▸ **INFORMATION SUPPLIED**
==*==
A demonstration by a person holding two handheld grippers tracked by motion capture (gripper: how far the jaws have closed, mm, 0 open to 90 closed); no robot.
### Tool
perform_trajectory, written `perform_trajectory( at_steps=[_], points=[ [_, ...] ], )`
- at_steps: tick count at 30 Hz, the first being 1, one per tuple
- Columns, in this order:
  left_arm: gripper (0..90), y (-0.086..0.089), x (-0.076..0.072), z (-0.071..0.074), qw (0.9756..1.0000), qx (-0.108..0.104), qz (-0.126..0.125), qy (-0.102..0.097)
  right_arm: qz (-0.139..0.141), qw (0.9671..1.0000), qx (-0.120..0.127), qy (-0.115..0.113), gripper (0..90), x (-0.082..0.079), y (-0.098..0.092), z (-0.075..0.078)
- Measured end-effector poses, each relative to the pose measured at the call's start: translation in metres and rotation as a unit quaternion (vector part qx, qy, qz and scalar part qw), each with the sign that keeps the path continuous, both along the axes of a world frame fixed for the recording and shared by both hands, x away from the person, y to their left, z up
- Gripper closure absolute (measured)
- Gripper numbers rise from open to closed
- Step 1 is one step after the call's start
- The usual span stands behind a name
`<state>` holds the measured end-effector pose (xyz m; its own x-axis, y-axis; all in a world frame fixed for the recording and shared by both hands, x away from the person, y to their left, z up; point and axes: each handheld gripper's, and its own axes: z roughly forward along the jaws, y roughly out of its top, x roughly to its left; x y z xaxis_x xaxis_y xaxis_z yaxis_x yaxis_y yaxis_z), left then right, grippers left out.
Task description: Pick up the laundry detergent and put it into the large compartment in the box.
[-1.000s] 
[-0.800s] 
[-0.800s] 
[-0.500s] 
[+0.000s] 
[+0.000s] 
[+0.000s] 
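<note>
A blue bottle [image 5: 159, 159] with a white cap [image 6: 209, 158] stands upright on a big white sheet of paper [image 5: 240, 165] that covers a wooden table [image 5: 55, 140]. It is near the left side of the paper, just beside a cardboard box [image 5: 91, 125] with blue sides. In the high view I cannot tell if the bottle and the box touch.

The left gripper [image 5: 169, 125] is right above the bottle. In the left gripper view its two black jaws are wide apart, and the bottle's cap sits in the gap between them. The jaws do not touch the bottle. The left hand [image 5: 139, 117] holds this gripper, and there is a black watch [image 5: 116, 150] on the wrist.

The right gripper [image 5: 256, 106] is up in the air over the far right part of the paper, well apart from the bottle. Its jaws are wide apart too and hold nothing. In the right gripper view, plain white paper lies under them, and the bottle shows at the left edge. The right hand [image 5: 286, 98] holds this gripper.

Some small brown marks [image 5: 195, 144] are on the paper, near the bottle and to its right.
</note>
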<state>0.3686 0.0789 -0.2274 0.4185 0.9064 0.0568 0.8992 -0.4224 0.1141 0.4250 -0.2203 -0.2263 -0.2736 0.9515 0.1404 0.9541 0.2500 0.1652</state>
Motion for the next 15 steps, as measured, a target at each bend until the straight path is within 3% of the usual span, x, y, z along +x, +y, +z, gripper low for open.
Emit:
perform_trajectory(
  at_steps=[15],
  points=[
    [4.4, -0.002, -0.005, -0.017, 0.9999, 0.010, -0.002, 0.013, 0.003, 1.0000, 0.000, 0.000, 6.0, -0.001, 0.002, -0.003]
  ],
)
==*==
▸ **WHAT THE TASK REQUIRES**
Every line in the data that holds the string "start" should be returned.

▸ **OUTPUT BELOW**
- Measured end-effector poses, each relative to the pose measured at the call's start: translation in metres and rotation as a unit quaternion (vector part qx, qy, qz and scalar part qw), each with the sign that keeps the path continuous, both along the axes of a world frame fixed for the recording and shared by both hands, x away from the person, y to their left, z up
- Step 1 is one step after the call's start

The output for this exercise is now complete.